This is a bit off-topic, but I find your comments interesting because I've personally been struggling with trying to fit doctrinal analysis into the traditional quantitative/qualitative dichotomy.

Since doctrinal analysis is more about interpretation and understanding than number crunching, I've always perceived it as being more aligned with qualitative research. Your comments suggest that you share this conclusion. However, if I understand qualitative methodology correctly, qualitative methods are very subjective and usually focus upon an a individual or group of actors (research subjects) and how what they have to say reveals their subjective interpretation of their situation or reality. In contrast, doctrinal analysis has always struck me as focussing more upon the actor's words (eg the judgment or the statutory text) rather than upon the actor himself/herself (eg the judge or the legislative draftsman). For this reason, although interpreting cases and statutes is a somewhat subjective enterprise insofar as the researcher is advancing a personal interpretation of the doctrinal data (which to me is very much akin to the grounded theory method utilised by qualitative researchers), doctrinal analysis still presents itself as an objective exercise - an attempt to get at the objective meaning of the judicial or legislative language.
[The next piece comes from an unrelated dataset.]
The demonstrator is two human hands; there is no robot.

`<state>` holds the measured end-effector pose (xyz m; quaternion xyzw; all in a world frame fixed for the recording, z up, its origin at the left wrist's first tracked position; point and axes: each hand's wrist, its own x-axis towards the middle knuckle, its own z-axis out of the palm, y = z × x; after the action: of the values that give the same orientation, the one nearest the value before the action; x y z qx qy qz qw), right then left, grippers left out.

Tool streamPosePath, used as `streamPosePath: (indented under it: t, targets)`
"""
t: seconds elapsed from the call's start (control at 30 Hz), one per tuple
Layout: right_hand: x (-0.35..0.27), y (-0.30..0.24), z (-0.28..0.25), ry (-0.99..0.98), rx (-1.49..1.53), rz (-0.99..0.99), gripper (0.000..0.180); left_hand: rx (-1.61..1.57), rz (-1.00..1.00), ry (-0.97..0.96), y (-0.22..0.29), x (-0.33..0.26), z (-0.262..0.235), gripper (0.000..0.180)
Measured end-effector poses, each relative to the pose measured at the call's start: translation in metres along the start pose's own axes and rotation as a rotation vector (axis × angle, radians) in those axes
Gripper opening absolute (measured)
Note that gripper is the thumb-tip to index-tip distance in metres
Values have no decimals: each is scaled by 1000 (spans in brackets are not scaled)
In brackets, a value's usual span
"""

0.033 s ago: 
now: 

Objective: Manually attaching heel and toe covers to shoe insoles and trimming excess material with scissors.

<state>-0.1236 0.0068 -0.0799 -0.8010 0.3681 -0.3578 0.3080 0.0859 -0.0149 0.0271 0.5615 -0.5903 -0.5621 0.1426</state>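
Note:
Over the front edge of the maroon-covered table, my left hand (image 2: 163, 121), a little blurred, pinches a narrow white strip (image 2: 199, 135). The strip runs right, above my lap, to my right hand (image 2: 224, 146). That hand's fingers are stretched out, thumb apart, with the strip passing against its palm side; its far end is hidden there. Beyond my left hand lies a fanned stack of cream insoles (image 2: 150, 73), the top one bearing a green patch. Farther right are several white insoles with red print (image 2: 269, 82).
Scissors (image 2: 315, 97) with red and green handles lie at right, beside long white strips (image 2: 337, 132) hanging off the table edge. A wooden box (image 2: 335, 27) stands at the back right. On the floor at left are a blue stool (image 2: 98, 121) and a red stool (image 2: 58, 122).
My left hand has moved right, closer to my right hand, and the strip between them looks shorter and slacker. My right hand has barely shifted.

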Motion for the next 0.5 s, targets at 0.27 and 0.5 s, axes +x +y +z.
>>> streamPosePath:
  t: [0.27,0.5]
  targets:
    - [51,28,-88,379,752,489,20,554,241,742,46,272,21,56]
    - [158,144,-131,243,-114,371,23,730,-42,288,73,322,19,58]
It does this by separating the language from the actor and the actor's (political or social) context. Consequently, although I see some similarity between the two, it still seems to me that doctrinal analysis does not sit very well with qualitative methodology.

Given my own thoughts, I'm curious about your rationale for classifying doctrinal analysis under the rubric of qualitative research, and whether your perceive a similar lack of "fit" as I have described.

By the way, do you know of any published work that discusses this issue? All of the scholarly material I've read on legal research appear to proceed on the basis that the qualitative/quantitative dichotomy only applies to the social sciences and is not useful for classifying legal research methods.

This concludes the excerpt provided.